Native errors are propagated through a _WeaveffiError FFI struct containing an integer code and a UTF-8 message pointer. After every native call, _checkError inspects the struct and throws WeaveffiException when the code is non-zero:

final class _WeaveffiError extends Struct {
  @Int32()
  external int code;
  external Pointer<Utf8> message;
}

class WeaveffiException implements Exception {
  final int code;
  final String message;
  WeaveffiException(this.code, this.message);
  @override
  String toString() => 'WeaveffiException($code): $message';
}

void _checkError(Pointer<_WeaveffiError> err) {
  if (err.ref.code != 0) {
    final msg = err.ref.message.toDartString();
    _weaveffiErrorClear(err);
    throw WeaveffiException(err.ref.code, msg);
  }
}

Catch errors in consumer code:

try {
  final contact = getContact(42);
  print(contact.name);
} on WeaveffiException catch (e) {
  print('Error ${e.code}: ${e.message}');
}

Memory management

Strings

  • Passing strings in: Dart String values are converted to native UTF-8 via toNativeUtf8() (from package:ffi). The resulting pointer is freed in a finally block via calloc.free().
  • Receiving strings back: Returned Pointer<Utf8> values are decoded via toDartString().

Structs (opaque pointers)

Struct wrappers hold a Pointer<Void>. The dispose() method calls the corresponding C ABI _destroy function.
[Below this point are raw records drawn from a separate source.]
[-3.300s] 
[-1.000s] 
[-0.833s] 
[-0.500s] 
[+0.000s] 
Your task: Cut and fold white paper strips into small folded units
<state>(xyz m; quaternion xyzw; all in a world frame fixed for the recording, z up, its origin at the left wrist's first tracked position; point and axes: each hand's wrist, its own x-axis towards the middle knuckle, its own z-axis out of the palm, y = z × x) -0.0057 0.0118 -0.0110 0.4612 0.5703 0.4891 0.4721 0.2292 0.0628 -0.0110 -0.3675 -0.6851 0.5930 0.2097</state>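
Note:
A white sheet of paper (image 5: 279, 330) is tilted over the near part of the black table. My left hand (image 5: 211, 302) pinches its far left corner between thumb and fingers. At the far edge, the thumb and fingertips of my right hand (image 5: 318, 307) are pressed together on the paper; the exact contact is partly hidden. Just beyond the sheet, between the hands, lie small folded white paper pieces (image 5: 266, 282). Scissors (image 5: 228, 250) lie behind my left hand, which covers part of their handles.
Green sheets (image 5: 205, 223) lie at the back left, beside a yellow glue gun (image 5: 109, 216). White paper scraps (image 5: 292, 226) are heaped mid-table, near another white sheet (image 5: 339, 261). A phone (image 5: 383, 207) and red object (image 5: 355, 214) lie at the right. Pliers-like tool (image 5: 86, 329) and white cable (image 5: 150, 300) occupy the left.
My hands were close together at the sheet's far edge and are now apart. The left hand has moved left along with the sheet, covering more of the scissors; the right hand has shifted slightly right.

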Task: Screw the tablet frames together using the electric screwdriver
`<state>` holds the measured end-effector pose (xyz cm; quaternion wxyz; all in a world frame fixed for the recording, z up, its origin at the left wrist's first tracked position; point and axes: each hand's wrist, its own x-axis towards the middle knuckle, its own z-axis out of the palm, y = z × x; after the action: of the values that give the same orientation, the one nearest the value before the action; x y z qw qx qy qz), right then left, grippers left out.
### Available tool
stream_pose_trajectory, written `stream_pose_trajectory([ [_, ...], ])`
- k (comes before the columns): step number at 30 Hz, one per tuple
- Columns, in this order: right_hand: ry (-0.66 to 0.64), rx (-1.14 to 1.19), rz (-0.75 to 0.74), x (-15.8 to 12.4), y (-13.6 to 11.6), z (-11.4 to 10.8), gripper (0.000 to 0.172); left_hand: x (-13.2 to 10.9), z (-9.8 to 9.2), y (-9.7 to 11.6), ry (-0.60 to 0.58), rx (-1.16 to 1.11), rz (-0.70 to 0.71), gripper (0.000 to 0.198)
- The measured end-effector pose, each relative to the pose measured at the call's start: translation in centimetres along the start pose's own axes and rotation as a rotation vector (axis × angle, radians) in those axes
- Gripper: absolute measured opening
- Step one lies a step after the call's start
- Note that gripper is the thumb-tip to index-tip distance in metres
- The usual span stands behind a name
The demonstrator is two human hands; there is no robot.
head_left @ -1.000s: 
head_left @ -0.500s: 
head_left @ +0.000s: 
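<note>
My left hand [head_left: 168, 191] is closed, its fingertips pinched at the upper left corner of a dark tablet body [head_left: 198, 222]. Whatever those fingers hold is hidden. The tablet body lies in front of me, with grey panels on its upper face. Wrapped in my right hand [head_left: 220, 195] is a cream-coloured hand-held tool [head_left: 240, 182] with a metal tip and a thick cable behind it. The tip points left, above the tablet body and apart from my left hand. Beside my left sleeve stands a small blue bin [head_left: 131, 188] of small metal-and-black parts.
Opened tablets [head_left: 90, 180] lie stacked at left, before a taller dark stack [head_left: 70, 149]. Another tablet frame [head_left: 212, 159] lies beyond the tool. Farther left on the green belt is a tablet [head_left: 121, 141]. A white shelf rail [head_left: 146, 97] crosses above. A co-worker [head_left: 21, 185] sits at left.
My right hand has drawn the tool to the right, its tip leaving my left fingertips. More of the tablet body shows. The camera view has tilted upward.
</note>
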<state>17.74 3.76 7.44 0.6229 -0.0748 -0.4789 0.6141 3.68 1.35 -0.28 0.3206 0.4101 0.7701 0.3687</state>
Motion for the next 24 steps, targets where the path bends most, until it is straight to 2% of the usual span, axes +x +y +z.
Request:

Callers are responsible for calling dispose() when done:

final contact = getContact(id);
try {
  print(contact.name);
  print(contact.email ?? '(none)');
} finally {
  contact.dispose();
}

Using in a Flutter project

1. Generate bindings

weaveffi generate --input api.yaml --output generated/ --target dart

2. Build the Rust shared library

Cross-compile for each Flutter target platform:

# iOS
cargo build --target aarch64-apple-ios --release

# Android
cargo build --target aarch64-linux-android --release

# macOS
cargo build --target aarch64-apple-darwin --release

# Linux
cargo build --target x86_64-unknown-linux-gnu --release

3. Add the generated package

Reference the generated package from your Flutter app’s pubspec.yaml:

dependencies:
  weaveffi:
    path: ../generated/dart

4. Bundle the shared library

Place the compiled shared library where Flutter can find it at runtime:

  • iOS/macOS: Add as a framework or use a podspec to bundle libweaveffi.dylib.
  • Android: Place .so files under android/src/main/jniLibs/{abi}/.
  • Linux/Windows: Place next to the executable or on the library search path.

5. Import and use

import 'package:weaveffi/weaveffi.dart';

void main() {
  final handle = createContact('Alice', 'alice@example.com', ContactType.work);
  final contact = getContact(handle);
  print('${contact.name} (${contact.email})');
  print('Total: ${countContacts()}');
  contact.dispose();
}

Build and test (standalone Dart)

1. Generate bindings

weaveffi generate --input api.yaml --output generated/ --target dart

2. Build the Rust shared library

cargo build --release -p your_library

3. Make the shared library findable

macOS:

DYLD_LIBRARY_PATH=../../target/release dart run example/main.dart

Linux:

LD_LIBRARY_PATH=../../target/release dart run example/main.dart

Windows: Place weaveffi.dll in the same directory as your script, or add its directory to PATH.